Failure of the Department of Energy (DOE) to provide nuclear waste storage or disposal could result in increased costs to utilities with nuclear generation.

Nuclear utilities have a contractual agreement with DOE whereby the utilities pay into a fund for development of a disposal facility with the understanding that DOE will accept the spent fuel from commercial nuclear units. Despite repeated efforts by Congress, DOE does not appear to be willing to honor this obligation with the result that nuclear utilities will continue to pay for disposal site development while bearing the burden of providing for extended on-site storage of spent fuel. The current Congress is considering legislation to compel DOE to accept the spent fuel and get on with development of the disposal facility. A number of lawsuits have been filed against the Federal government for failure to accept nuclear waste. Duke Energy is asking for $1 billion, as is Northern States Power. Florida Power & Light is seeking $300 million and American Electric Power is asking for $150 million.
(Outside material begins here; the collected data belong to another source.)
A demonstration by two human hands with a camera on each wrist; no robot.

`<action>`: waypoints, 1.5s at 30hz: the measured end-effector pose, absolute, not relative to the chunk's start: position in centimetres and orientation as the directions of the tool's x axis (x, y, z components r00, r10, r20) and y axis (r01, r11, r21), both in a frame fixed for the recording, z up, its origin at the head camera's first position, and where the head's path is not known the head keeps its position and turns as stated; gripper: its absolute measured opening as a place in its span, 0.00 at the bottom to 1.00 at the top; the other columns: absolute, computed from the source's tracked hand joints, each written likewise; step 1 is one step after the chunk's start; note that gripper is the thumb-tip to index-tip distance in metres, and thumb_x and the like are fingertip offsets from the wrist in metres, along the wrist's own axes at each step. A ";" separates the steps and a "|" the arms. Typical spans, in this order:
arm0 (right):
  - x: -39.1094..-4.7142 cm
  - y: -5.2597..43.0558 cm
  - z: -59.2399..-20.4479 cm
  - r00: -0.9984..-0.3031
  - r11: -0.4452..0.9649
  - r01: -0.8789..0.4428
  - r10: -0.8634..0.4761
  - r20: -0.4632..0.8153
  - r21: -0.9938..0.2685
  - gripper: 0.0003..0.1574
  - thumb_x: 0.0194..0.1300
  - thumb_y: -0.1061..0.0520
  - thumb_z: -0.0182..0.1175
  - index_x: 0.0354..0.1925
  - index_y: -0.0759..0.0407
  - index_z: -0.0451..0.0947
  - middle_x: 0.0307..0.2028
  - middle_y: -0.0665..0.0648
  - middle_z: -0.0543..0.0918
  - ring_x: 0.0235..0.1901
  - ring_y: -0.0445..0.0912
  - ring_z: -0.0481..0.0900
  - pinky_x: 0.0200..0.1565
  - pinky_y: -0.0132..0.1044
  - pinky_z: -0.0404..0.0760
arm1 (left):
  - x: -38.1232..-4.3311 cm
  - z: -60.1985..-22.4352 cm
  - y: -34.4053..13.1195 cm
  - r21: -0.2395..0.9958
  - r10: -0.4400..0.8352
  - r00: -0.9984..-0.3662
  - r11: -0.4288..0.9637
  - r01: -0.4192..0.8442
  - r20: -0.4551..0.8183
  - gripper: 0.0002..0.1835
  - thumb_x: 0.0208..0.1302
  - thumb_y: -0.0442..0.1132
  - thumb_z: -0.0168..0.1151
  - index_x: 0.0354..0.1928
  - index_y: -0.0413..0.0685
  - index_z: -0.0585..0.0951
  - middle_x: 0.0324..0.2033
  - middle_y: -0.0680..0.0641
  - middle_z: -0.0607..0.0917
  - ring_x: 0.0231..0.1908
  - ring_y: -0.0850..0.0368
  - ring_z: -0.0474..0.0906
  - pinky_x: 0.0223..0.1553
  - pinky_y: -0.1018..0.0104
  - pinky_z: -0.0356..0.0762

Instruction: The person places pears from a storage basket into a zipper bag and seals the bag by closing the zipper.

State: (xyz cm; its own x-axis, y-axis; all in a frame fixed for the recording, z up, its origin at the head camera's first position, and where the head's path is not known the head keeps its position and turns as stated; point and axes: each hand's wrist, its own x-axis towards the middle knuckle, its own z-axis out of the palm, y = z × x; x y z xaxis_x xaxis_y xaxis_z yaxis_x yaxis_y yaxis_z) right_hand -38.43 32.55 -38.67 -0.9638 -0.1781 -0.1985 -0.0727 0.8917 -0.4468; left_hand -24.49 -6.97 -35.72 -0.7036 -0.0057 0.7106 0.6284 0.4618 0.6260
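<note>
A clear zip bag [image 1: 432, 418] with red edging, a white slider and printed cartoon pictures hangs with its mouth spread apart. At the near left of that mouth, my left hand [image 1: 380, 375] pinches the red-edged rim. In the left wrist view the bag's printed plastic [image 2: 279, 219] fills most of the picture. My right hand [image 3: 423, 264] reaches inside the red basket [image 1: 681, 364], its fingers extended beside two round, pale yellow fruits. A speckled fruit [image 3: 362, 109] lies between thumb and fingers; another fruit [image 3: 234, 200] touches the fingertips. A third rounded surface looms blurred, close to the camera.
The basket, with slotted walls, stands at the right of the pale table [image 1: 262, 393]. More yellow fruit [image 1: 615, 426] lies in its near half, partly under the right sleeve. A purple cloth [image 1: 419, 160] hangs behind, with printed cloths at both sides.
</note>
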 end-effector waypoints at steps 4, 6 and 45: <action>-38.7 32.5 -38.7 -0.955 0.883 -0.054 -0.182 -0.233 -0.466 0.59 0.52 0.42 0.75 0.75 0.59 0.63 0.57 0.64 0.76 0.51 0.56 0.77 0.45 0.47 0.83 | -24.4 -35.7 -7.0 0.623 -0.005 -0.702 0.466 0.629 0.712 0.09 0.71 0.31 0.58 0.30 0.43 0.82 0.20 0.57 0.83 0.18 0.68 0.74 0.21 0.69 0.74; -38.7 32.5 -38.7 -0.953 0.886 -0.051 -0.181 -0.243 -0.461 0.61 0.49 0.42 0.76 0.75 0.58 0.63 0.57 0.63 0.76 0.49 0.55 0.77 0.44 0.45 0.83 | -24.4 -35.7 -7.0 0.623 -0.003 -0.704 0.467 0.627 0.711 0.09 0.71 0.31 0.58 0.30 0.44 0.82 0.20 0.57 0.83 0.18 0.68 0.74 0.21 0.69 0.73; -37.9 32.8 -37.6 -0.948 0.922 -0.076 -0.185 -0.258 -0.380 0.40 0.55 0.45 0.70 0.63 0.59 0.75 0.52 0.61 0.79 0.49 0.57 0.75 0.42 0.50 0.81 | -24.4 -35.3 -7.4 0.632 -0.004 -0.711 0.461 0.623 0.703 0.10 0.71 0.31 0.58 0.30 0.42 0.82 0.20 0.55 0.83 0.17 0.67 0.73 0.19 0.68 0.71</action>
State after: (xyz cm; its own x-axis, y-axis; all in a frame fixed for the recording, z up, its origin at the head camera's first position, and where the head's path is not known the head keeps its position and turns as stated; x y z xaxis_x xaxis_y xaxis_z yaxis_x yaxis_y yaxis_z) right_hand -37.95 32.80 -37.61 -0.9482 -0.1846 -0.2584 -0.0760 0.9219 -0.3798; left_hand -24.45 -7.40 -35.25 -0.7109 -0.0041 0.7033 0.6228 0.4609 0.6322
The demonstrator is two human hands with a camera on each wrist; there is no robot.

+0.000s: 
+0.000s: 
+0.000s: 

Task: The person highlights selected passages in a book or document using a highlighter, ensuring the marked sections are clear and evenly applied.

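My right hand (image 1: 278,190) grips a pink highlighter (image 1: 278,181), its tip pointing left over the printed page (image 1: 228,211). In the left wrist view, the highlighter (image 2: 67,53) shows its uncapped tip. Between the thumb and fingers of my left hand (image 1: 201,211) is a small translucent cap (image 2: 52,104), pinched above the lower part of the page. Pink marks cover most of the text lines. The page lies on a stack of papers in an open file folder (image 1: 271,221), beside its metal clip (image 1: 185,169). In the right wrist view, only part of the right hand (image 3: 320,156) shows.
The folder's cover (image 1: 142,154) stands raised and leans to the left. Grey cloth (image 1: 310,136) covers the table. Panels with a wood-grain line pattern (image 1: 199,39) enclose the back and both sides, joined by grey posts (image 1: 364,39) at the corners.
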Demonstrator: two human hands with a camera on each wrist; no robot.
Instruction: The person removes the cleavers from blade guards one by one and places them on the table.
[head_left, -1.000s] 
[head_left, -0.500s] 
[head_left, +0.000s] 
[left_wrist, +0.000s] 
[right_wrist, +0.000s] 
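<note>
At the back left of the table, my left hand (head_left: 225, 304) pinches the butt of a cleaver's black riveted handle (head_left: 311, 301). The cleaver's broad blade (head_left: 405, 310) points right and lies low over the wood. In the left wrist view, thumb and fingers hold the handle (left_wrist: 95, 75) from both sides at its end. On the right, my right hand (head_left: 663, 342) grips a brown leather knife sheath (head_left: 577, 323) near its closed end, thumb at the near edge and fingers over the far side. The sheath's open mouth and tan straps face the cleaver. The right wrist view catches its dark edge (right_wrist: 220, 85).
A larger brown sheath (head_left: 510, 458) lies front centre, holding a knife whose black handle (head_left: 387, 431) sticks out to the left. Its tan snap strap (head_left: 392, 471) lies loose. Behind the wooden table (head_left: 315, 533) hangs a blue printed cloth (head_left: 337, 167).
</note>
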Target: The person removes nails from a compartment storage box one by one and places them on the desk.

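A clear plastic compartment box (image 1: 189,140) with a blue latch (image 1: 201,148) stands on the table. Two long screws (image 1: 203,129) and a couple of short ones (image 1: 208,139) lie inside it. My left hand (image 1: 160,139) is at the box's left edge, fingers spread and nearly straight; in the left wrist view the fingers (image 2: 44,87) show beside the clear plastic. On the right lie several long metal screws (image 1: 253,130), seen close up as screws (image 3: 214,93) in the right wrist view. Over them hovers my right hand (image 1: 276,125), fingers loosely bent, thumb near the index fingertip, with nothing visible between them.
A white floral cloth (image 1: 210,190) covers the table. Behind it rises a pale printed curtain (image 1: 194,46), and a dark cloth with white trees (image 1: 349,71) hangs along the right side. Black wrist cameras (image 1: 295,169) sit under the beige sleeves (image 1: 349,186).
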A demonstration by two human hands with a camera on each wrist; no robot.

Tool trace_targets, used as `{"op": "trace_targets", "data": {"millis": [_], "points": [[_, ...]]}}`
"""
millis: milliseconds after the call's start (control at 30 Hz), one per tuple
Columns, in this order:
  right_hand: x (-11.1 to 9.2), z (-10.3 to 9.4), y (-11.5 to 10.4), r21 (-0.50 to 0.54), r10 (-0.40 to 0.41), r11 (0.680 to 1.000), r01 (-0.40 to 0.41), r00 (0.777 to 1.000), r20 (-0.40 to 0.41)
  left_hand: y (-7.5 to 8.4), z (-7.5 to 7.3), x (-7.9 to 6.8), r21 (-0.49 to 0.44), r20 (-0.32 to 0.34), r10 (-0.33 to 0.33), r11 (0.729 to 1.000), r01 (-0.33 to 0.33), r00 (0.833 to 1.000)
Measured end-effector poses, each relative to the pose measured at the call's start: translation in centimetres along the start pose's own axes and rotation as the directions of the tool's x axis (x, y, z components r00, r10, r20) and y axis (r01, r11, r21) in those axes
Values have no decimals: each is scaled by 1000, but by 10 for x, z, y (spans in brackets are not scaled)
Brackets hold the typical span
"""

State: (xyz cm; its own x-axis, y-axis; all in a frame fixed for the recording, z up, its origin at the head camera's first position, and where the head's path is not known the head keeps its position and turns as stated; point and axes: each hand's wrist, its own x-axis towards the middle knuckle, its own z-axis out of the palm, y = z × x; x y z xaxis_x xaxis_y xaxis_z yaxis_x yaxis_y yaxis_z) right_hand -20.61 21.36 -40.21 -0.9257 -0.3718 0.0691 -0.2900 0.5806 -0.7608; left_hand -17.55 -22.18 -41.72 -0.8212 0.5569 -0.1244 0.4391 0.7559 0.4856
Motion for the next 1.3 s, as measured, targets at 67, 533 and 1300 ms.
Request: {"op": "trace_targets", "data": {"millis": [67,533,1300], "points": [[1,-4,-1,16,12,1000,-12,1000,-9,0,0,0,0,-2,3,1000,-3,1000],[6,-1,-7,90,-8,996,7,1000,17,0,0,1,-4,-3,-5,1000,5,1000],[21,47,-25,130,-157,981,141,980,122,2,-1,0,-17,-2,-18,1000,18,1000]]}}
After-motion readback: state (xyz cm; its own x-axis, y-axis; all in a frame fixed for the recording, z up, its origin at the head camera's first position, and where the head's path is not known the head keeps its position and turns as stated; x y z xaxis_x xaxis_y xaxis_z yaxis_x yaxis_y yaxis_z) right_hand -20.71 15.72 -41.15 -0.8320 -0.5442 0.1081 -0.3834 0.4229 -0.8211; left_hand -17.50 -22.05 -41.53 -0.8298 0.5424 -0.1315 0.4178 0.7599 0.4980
STATE INACTION THAT COULD RESULT IN STRANDED COSTS

Failure by the Commonwealth to provide for disposal of low-level radioactive waste.

The Low-level Waste Policy Act assigns responsibility for disposal of this waste to the states. Virginia is a member of the Southeast Compact for the Management of Low-level Waste. Over the past decade this seven-state compact has tried, without success to bring a new regional disposal facility into operation. If this effort collapses and the existing disposal facilities refuse to accept this waste, it will have to be stored at nuclear power stations for an indefinite period. Absent state action to provide for disposal, utilities will bear the cost of packaging and storing this waste in accord with NRC specifications.